-- Opening Marker --
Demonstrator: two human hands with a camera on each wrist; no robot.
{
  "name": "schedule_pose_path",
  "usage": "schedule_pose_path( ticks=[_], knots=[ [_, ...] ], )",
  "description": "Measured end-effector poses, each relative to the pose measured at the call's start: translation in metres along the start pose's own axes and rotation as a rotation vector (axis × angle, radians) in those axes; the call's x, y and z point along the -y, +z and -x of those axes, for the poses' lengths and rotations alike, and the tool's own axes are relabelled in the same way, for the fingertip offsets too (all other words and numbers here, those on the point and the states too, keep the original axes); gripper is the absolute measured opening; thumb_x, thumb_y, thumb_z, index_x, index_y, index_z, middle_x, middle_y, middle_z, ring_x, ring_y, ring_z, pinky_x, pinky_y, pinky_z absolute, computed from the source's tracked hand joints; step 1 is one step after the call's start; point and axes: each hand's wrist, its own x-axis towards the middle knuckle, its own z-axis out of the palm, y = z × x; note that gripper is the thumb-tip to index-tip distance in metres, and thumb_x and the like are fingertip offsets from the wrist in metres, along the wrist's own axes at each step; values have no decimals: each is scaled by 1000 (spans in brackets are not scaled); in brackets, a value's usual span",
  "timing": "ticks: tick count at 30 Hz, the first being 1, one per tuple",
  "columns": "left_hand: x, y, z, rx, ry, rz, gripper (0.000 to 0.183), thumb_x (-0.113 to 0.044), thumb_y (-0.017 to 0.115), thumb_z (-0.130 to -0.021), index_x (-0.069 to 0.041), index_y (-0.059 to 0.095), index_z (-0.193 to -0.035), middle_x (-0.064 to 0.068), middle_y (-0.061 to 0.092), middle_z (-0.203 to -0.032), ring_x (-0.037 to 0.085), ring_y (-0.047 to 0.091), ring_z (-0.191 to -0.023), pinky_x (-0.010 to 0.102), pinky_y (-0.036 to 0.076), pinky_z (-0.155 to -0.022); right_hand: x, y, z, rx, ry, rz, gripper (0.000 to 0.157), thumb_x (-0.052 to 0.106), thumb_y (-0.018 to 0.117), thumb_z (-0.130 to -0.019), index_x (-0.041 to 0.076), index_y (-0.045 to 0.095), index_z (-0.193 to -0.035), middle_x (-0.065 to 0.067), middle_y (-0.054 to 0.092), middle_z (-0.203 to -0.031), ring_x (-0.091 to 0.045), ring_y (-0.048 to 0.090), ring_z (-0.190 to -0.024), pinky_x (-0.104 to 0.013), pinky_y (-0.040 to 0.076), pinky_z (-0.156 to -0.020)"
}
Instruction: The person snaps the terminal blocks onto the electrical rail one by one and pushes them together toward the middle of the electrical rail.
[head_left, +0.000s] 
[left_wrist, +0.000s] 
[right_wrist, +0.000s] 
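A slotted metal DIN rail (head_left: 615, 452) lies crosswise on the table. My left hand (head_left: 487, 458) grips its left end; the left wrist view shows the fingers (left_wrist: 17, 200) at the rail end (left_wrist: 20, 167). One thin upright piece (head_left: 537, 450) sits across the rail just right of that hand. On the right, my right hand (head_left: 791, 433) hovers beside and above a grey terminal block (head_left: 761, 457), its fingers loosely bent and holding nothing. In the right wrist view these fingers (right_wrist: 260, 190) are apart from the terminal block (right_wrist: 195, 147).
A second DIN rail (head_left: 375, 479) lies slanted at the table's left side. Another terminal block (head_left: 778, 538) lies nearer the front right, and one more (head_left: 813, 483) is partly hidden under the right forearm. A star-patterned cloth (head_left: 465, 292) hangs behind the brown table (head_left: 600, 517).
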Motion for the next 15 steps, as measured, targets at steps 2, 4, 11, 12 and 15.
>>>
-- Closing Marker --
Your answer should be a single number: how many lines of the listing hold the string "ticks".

2